All that is needed is each line of the entries holding the word "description", copied as it stands.

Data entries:
= Beginning of Section =

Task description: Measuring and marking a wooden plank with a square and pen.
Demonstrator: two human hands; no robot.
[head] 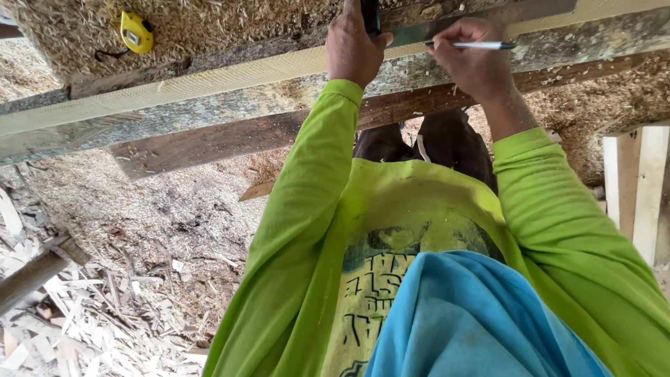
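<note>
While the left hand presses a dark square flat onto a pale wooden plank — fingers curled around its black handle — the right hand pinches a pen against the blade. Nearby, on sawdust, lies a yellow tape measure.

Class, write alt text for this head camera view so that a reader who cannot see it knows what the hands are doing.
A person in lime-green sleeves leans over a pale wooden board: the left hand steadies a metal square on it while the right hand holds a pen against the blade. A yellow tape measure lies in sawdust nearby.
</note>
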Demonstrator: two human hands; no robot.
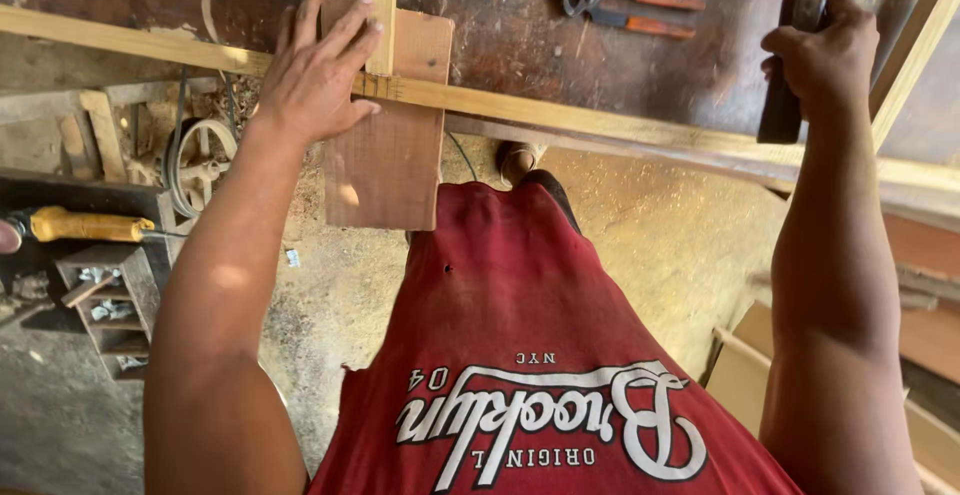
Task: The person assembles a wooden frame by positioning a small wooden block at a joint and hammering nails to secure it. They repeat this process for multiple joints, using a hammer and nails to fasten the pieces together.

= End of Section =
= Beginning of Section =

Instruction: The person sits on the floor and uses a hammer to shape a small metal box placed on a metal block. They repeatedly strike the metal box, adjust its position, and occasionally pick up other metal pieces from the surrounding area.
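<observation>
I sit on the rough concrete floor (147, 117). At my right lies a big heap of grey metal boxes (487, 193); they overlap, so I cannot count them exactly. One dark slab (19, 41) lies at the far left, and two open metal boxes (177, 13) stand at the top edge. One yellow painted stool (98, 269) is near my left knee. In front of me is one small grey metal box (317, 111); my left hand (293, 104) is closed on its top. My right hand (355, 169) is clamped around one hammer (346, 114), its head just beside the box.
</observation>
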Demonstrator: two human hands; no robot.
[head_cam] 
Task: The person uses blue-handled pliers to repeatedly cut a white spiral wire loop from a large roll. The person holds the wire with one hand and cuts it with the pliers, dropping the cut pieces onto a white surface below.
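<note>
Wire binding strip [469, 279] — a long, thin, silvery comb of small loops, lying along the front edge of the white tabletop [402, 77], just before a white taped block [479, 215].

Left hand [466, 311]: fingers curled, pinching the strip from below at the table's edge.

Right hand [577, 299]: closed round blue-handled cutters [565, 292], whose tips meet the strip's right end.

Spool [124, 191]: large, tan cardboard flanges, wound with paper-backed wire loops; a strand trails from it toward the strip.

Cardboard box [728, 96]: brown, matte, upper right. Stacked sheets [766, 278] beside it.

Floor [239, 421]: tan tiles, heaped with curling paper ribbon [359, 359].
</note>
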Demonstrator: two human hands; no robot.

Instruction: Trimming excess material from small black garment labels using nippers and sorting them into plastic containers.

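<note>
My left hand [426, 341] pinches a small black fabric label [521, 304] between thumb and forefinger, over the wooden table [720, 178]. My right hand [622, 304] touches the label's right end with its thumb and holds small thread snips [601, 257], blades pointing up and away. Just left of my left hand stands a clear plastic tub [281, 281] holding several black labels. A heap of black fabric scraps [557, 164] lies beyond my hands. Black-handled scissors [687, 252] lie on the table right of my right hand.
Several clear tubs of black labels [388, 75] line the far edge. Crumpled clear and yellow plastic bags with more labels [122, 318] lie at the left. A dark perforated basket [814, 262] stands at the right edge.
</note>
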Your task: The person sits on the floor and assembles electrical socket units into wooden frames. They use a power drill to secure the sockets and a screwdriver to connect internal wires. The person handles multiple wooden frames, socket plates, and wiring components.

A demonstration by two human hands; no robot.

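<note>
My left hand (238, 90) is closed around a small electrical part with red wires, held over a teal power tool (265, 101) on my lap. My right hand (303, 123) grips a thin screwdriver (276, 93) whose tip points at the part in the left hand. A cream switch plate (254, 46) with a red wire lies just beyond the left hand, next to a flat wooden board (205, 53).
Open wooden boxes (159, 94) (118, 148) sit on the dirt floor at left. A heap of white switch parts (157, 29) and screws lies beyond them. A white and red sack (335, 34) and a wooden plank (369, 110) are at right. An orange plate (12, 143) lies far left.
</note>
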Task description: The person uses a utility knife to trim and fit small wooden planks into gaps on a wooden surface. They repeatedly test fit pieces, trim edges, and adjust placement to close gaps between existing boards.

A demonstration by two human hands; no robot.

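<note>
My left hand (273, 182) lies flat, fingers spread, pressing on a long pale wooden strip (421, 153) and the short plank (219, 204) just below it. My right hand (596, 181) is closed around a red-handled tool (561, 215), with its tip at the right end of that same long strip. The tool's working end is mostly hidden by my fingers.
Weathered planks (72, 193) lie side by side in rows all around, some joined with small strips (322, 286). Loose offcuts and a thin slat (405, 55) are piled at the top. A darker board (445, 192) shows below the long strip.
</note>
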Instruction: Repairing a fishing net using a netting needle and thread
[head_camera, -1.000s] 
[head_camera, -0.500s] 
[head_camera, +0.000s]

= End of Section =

▶ [Result]:
Task description: Measuring and marking a wooden plank with a square and pen.
Task description: The person uses a utility knife to trim and fit small wooden planks into gaps on a wooden surface. They repeatedly test fit pieces, trim edges, and adjust placement to close gaps between existing boards.

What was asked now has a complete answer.